**PROBLEM REQUIREMENTS:**
Return the lines below that carry the word "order".

*** DATA RECORDS ***

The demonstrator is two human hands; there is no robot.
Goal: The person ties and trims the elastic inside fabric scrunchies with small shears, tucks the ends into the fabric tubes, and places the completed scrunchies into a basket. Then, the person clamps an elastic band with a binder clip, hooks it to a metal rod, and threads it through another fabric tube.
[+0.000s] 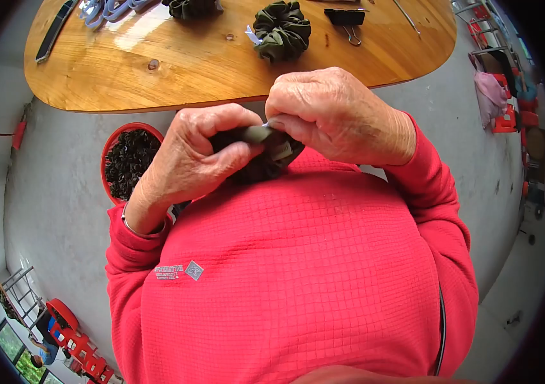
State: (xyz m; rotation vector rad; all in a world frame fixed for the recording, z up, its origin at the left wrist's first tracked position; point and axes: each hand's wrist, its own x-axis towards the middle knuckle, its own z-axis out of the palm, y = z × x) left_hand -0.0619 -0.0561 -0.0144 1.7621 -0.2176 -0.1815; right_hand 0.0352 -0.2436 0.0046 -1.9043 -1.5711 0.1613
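Observation:
A dark olive-green scrunchie point(261, 168) is held in front of my chest, just below the table's near edge. My left hand point(205, 146) is closed on its left side, thumb and index finger pinching the folded fabric. From the right, my right hand point(336, 115) pinches at the top edge of the same scrunchie. A small white bit point(266, 125) shows between the fingertips of both hands; whether it is elastic or thread I cannot tell. A pale label lies on the fabric below my right fingers. My hands hide much of the scrunchie.
On the wooden table point(106, 80) are a finished-looking green scrunchie point(283, 35) with a white tag, another scrunchie point(190, 6), a black binder clip point(344, 18), pale elastic bands point(113, 9) and a thin metal rod point(405, 15). A red basket point(104, 150) of dark pieces stands at left.

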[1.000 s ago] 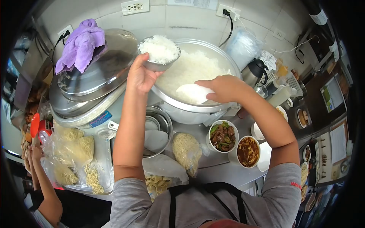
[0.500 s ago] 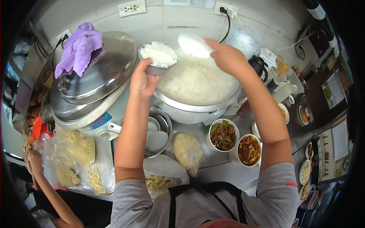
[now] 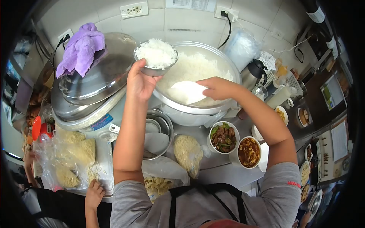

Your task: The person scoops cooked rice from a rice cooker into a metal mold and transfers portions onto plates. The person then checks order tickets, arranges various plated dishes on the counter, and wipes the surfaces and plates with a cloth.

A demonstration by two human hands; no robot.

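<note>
My left hand (image 3: 141, 80) is closed round a metal bowl (image 3: 155, 71) heaped with white rice (image 3: 156, 53), held up beside the big rice cooker (image 3: 186, 110). In my right hand (image 3: 218, 88) is a white rice paddle (image 3: 187, 92), its broad blade down against the rice (image 3: 201, 66) in the cooker, near the front rim. My right fingers wrap the paddle's handle end, which they mostly hide.
Left stands a second cooker with a steel lid (image 3: 102, 76) and purple cloth (image 3: 81, 49). Nearer are noodle bags (image 3: 188, 154), a meat dish (image 3: 223, 137) and a soup bowl (image 3: 249, 152). A co-worker's hand (image 3: 94, 193) touches noodles on a tray at lower left.
The paddle has come down from above the cooker's back rim to the rice near the front. The bowl has shifted slightly left. A co-worker's hand has reached the tray noodles.
</note>
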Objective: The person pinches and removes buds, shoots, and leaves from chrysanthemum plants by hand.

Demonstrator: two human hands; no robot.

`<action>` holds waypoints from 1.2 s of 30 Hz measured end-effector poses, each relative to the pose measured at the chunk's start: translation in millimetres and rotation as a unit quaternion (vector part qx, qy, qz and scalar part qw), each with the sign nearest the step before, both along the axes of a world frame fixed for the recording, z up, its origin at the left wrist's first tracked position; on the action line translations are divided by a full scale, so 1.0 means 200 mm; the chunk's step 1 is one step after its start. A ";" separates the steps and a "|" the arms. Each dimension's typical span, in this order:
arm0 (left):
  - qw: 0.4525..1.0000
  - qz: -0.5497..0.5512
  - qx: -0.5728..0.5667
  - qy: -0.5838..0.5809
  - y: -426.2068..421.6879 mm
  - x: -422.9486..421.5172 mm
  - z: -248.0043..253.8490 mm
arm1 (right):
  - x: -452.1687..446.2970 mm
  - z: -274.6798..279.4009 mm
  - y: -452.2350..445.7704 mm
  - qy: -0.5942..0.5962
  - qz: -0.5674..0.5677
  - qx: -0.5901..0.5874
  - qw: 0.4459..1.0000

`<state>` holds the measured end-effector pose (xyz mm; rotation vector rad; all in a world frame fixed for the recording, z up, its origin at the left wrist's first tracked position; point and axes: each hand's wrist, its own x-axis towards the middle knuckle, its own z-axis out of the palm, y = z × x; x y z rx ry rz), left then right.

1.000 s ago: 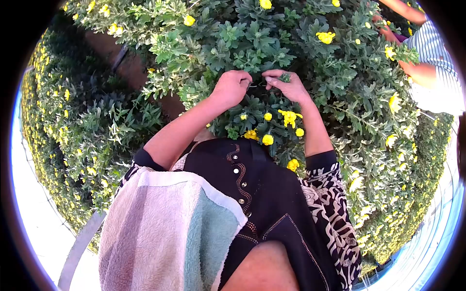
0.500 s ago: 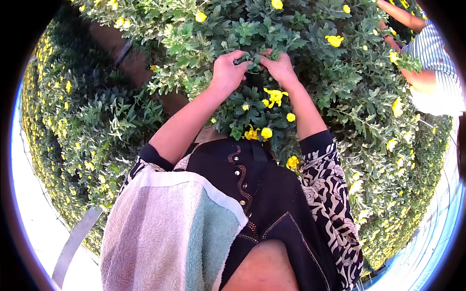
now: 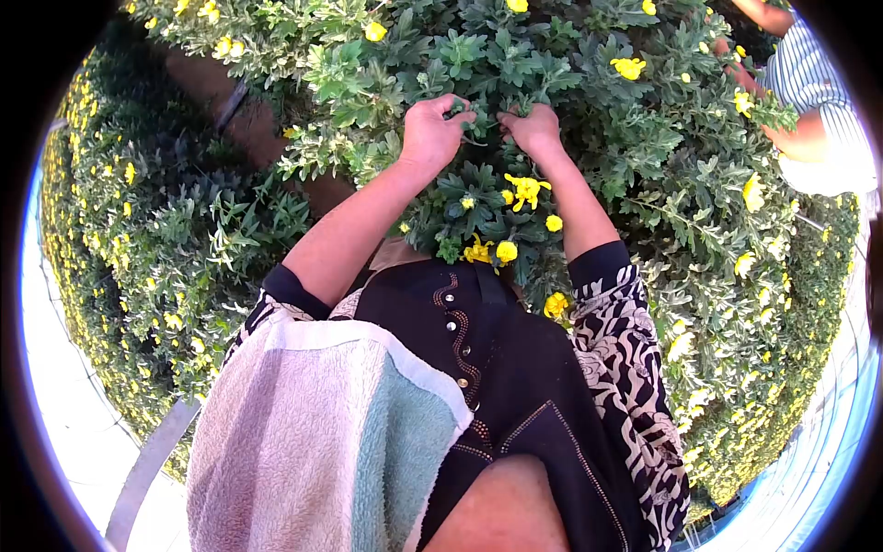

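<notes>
Among the green chrysanthemum leaves, my left hand [image 3: 433, 132] pinches a small green sprig [image 3: 457, 110] between thumb and fingers. To its right my right hand [image 3: 533, 129] is closed at the foliage, with its fingertips partly behind leaves; what it holds is too small to make out. A narrow gap separates the two hands. Just below my right hand is a spidery yellow flower [image 3: 527, 191], and lower down sits a round yellow bloom [image 3: 507, 252]. Leafy shoots [image 3: 460, 51] rise beyond both hands.
At the upper right is another person in a striped top [image 3: 809, 74], with arms reaching into the plants. A striped towel [image 3: 313, 423] hangs over my front. Brown soil [image 3: 253, 129] shows at the upper left. A grey curved strip [image 3: 156, 469] is at the lower left.
Since a second ago my hands have moved up into the foliage, and my right hand has turned more downward. The left fingers now pinch a sprig. The other person's arms have shifted slightly.
</notes>
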<state>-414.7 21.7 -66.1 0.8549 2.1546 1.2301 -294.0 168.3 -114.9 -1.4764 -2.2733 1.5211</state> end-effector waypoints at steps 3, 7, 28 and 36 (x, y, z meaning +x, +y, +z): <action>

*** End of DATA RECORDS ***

**ANSWER BOX:**
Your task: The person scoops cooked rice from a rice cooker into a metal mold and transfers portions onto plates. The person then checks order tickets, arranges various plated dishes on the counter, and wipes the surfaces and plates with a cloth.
`<action>` holds waypoints from 1.2 s of 30 Hz measured end-effector poses, each relative to the pose measured at the chunk's start: translation in millimetres and rotation as a unit quaternion (vector part qx, qy, qz and scalar part qw), each with the sign nearest the step before, both along the axes of a world frame fixed for the recording, z up, its origin at the left wrist's first tracked position; on the action line translations are divided by a full scale, so 1.0 means 200 mm; the chunk's step 1 is one step after its start. A ";" separates the steps and a "|" the arms. Each dimension's typical span, in this order:

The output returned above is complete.